TASK DESCRIPTION ::
Pictures excluded, return every entry exactly, please.

DATA SUPPLIED ::

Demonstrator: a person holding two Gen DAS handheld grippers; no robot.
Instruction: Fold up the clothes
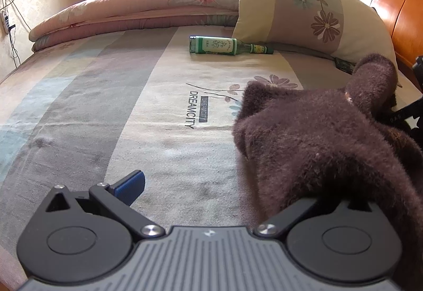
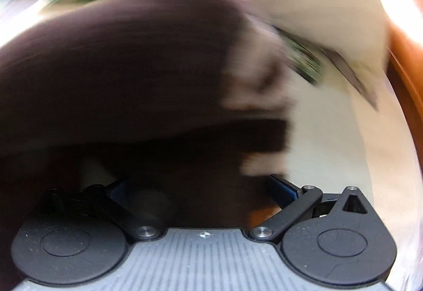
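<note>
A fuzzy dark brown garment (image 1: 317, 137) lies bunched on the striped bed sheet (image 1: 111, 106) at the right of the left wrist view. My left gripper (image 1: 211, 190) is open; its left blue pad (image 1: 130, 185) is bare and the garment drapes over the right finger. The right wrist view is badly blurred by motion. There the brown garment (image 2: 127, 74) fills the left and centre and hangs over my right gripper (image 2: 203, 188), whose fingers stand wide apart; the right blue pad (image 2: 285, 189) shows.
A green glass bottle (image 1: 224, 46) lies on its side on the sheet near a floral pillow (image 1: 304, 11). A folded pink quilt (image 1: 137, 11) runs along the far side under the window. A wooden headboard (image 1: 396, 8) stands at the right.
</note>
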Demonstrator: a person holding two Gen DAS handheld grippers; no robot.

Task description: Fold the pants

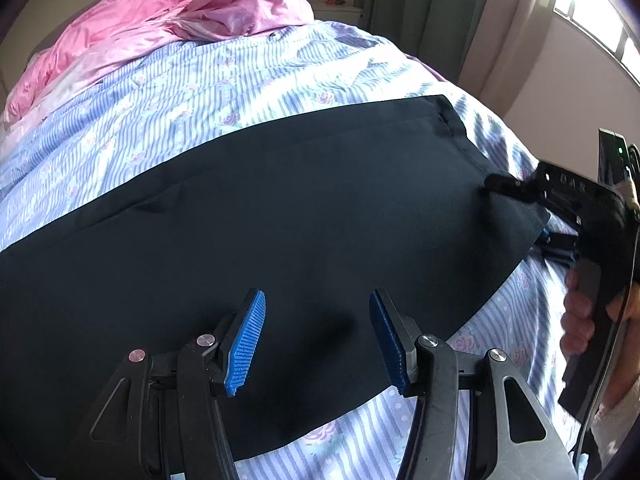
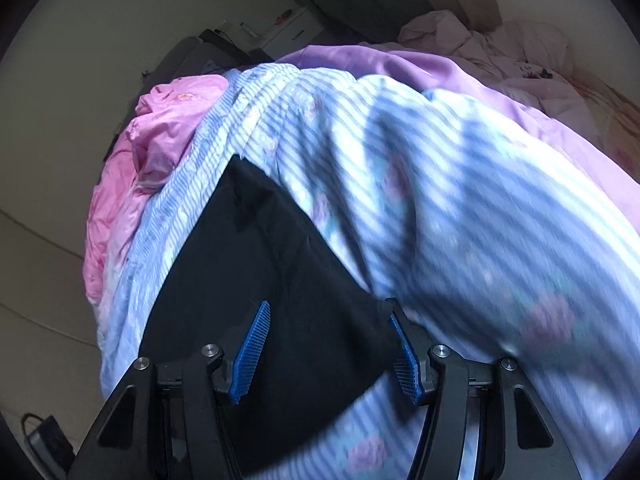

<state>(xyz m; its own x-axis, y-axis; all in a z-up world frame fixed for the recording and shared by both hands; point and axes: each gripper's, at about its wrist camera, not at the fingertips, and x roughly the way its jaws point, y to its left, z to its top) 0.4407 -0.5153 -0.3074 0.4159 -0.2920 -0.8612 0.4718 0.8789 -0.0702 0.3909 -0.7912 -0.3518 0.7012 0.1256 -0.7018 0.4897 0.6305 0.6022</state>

FINISHED TASK ::
Demonstrator: a person holding two Gen DAS handheld grippers; no robot.
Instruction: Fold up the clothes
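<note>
A fuzzy dark brown garment (image 1: 317, 137) lies bunched on the striped bed sheet (image 1: 111, 106) at the right of the left wrist view. My left gripper (image 1: 211, 190) is open; its left blue pad (image 1: 130, 185) is bare and the garment drapes over the right finger. The right wrist view is badly blurred by motion. There the brown garment (image 2: 127, 74) fills the left and centre and hangs over my right gripper (image 2: 203, 188), whose fingers stand wide apart; the right blue pad (image 2: 285, 189) shows.
A green glass bottle (image 1: 224, 46) lies on its side on the sheet near a floral pillow (image 1: 304, 11). A folded pink quilt (image 1: 137, 11) runs along the far side under the window. A wooden headboard (image 1: 396, 8) stands at the right.
</note>
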Demonstrator: a person holding two Gen DAS handheld grippers; no robot.

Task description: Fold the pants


<state>(xyz m; its own x-axis, y-axis; all in a z-up world frame fixed for the recording and shared by both hands; point and axes: each gripper's, at about its wrist camera, not at the fingertips, and x roughly the way its jaws point, y to its left, z to its top) 0.4407 -0.5153 -0.3074 0.4159 -0.2920 -0.8612 0.4718 0.8789 -0.0702 0.3909 -0.7912 -0.3518 0.7012 0.1256 -0.7018 0.4897 0.6305 0.6022</state>

No more work is needed for this exercise.